*EXERCISE GOAL*: How do the lines below between the ones holding "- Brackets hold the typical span" and "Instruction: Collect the", inclusive, read? Give them again exactly, with no other lines.

*DATA EXTRACT*:

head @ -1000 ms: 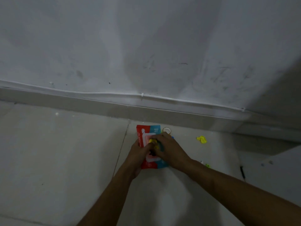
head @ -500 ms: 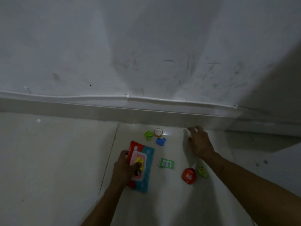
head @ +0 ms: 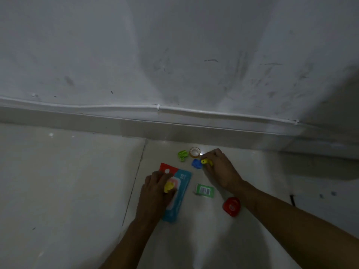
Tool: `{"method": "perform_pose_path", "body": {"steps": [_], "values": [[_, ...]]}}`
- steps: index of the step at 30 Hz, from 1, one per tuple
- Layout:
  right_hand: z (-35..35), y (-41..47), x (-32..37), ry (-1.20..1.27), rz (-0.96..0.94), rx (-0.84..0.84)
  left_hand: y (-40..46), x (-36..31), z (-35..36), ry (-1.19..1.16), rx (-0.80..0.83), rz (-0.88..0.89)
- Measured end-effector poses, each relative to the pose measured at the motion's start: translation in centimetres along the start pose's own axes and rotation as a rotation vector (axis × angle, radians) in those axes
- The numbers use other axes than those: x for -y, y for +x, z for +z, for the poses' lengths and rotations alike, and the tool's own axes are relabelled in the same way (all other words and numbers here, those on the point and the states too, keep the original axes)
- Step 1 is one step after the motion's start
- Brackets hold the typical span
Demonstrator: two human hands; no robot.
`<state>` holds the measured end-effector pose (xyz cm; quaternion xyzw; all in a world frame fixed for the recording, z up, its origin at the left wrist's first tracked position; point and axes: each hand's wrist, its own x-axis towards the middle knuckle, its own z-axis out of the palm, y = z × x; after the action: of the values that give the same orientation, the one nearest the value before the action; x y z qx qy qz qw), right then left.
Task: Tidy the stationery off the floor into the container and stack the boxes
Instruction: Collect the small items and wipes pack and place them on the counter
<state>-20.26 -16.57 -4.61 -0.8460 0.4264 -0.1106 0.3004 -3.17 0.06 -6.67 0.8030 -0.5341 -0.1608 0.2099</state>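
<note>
My left hand (head: pixel 157 191) lies on the red and blue flat pack (head: pixel 179 189) on the floor (head: pixel 68 181), thumb and fingers pinching a small yellow piece (head: pixel 169 186) against its face. My right hand (head: pixel 219 167) is curled round another yellow piece (head: pixel 206 162), just beside the blue piece (head: pixel 196 163). So each grip is closed on a yellow item. I see no container in view.

Loose on the tiles: a green piece (head: pixel 182 155) and a tape roll (head: pixel 194 152) near the skirting (head: pixel 213 133), a small green box (head: pixel 205 190) between my forearms, and a red tape dispenser (head: pixel 232 206) just beside my right forearm.

I judge these bits light, hard plastic and likely to skid on glossy tile, so I would pinch each by its sides from above. The pack looks soft and may sag; I would take it by a long edge. The green box seems stiff card, best held across its short sides.

The skirting and wall (head: pixel 174 55) close off the far side right behind the tape roll, leaving little reach there. Open floor lies left and toward me.
</note>
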Motion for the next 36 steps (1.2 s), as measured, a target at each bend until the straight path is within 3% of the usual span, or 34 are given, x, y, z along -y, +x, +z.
{"method": "perform_pose_path", "body": {"steps": [5,9,13,15,18,24,26,28,30,34,36], "values": [[2.4,1.7,1.4,-0.091,0.062,0.099,-0.5,0.3,0.2,-0.008,0.153,0.031],[3.0,1.3,0.8,-0.171,-0.009,0.083,1.7,-1.1,-0.8,-0.254,0.025,0.01],[1.7,0.9,0.3,-0.235,-0.061,0.092,6.2,-3.2,-1.0,-0.248,-0.031,0.15],[0.1,0.4,0.2,-0.064,-0.051,-0.004,8.5,-3.9,-0.4,-0.192,-0.024,0.164],[-3.0,-0.2,-0.6,0.307,0.185,-0.115,10.6,-4.3,1.1,-0.141,0.033,0.169],[-6.7,-3.6,-1.7,1.353,0.702,-0.033,10.8,-3.9,3.2,-0.136,0.073,0.153],[-7.4,-4.6,-2.1,1.472,0.753,-0.033,10.6,-3.5,3.0,-0.109,0.076,0.156],[-7.7,-5.3,-2.6,1.414,0.761,-0.059,10.4,-3.4,2.6,-0.087,0.085,0.161],[-7.8,-6.2,-3.3,1.198,0.729,-0.071,10.1,-3.3,2.1,-0.072,0.098,0.155],[-7.5,-8.8,-4.9,0.176,0.425,0.027,9.1,-3.1,1.2,-0.071,0.103,0.172],[-6.7,-10.3,-5.7,-0.163,0.361,0.17,8.6,-3.2,0.9,-0.079,0.1,0.174]]}}
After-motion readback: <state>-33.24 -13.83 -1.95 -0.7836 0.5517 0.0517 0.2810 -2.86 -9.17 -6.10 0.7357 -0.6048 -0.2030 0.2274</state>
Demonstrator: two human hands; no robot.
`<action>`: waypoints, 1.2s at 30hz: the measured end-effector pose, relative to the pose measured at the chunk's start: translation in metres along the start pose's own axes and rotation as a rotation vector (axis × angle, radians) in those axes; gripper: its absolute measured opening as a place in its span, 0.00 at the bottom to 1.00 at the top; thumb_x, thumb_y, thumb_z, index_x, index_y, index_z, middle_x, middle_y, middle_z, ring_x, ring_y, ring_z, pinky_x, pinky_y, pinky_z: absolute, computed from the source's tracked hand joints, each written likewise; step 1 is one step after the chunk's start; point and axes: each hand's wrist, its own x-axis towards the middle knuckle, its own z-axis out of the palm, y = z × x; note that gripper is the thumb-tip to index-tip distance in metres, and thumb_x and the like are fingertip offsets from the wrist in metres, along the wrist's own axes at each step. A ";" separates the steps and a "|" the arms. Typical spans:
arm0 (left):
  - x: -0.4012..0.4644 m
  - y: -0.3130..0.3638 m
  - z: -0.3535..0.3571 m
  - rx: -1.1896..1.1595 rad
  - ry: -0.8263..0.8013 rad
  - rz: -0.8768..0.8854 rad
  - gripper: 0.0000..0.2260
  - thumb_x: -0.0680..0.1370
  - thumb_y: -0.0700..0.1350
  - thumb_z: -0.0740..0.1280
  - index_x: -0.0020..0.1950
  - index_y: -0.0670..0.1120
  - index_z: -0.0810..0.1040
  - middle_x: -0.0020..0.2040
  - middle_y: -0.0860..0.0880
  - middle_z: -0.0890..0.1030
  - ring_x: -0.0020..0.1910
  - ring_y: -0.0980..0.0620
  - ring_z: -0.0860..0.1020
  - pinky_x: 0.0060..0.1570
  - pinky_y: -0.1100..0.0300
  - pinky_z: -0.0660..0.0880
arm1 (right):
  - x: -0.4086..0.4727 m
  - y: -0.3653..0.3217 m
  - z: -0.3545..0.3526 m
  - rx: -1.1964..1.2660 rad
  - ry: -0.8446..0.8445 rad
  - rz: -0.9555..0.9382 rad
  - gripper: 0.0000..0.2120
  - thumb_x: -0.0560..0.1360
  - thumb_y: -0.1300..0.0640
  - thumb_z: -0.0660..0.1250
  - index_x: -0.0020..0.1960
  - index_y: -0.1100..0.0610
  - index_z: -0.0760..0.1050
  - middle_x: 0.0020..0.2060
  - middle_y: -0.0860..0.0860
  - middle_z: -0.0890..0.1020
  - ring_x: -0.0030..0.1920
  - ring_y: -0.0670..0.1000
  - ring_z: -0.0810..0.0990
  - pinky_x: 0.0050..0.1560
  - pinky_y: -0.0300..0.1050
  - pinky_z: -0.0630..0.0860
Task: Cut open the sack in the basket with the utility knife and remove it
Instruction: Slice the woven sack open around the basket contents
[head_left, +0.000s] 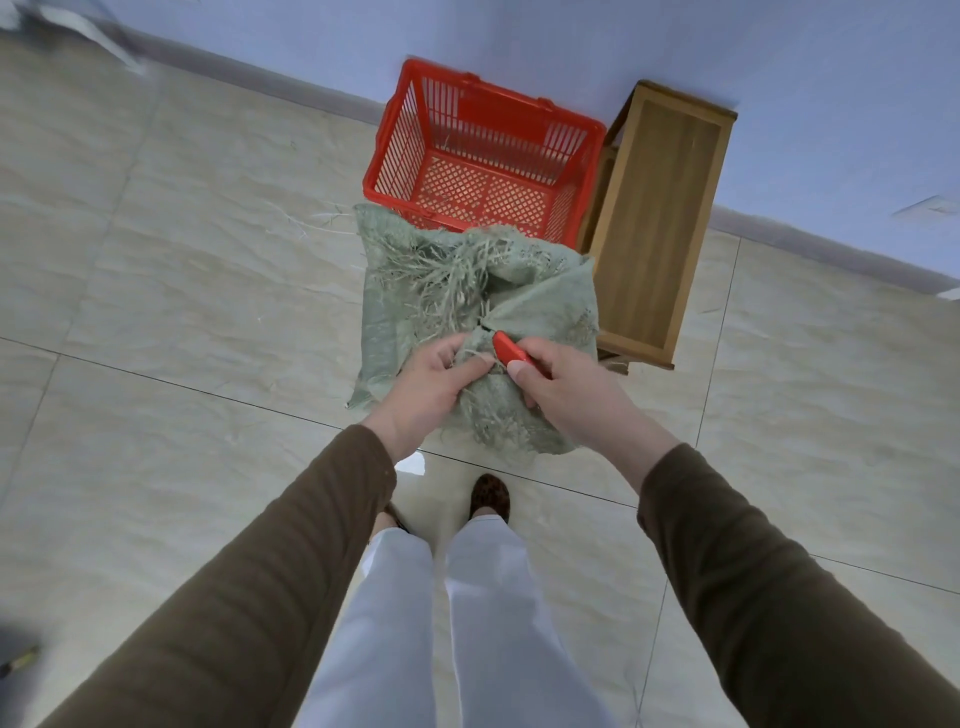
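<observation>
Nearest us, our left hand bunches a fold of the green sack, while our right hand grips the red utility knife with its tip at a pucker in the weave. We hold the sack in the air in front of the red basket, which shows only bare lattice, beside a wooden stool. Judging by its drape and frayed strands, it is light, limp and prone to shedding, so we should grasp bunched cloth, not loose fibres.
</observation>
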 end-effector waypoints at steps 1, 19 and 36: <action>-0.001 -0.003 0.003 0.016 0.020 -0.002 0.11 0.84 0.38 0.66 0.65 0.38 0.80 0.46 0.47 0.86 0.40 0.54 0.85 0.40 0.61 0.80 | 0.001 0.001 0.002 0.015 -0.013 0.020 0.07 0.85 0.50 0.59 0.56 0.48 0.76 0.37 0.49 0.81 0.38 0.52 0.80 0.41 0.51 0.76; -0.004 -0.008 -0.026 0.512 0.328 0.036 0.15 0.82 0.40 0.67 0.39 0.56 0.82 0.31 0.56 0.80 0.32 0.53 0.77 0.37 0.56 0.74 | 0.022 -0.036 -0.036 -0.225 0.186 0.011 0.11 0.85 0.45 0.56 0.58 0.49 0.74 0.46 0.48 0.80 0.45 0.54 0.81 0.48 0.56 0.80; -0.033 0.004 -0.054 0.992 0.459 0.184 0.13 0.72 0.34 0.65 0.42 0.54 0.80 0.38 0.51 0.78 0.46 0.41 0.77 0.51 0.47 0.77 | 0.027 0.000 0.002 0.090 0.371 0.151 0.11 0.78 0.52 0.69 0.38 0.49 0.74 0.33 0.48 0.75 0.33 0.52 0.76 0.39 0.50 0.75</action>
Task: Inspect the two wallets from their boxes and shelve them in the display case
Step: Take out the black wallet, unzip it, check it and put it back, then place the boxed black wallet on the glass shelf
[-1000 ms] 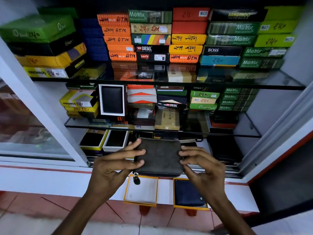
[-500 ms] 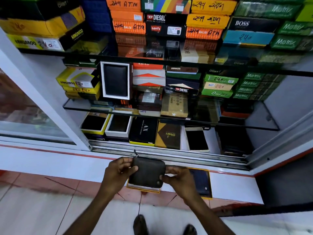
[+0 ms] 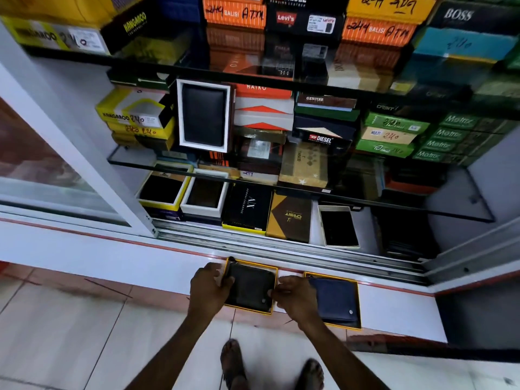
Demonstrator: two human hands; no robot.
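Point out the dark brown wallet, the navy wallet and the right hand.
dark brown wallet (image 3: pixel 251 288): head view, middle of its top face.
navy wallet (image 3: pixel 334 299): head view, centre of its front.
right hand (image 3: pixel 295 298): head view, back of the hand.

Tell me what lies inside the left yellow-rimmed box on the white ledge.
A dark grey zip-around leather wallet fills the left yellow-rimmed box, with the left hand and right hand on its sides. The wallet covers the box floor, so anything beneath stays hidden.
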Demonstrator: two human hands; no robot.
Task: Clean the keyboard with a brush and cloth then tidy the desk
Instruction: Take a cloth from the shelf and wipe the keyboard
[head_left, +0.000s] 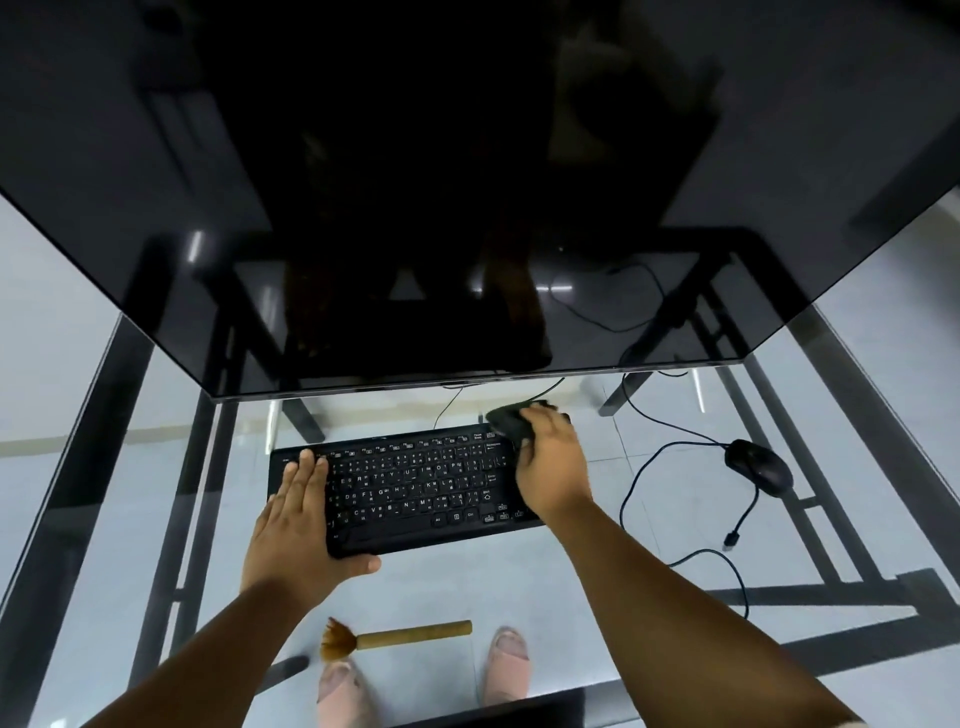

*RESPONSE AREA*:
- Brackets hold the typical span
Demonstrator: two human hands; no robot.
`<state>` holds the measured end-effector pose (xyz cm; quaternion xyzw; all in a world frame fixed for the recording, z up, its origin at the left wrist's first tracked position; point and axes: each hand's wrist, its own x-axis towards the middle knuckle, its own z-axis out of the palm, y = z × x; after the action: of the values that give the same orientation, the one nearest the value before the action; x y z qx qy qz qw), right then left.
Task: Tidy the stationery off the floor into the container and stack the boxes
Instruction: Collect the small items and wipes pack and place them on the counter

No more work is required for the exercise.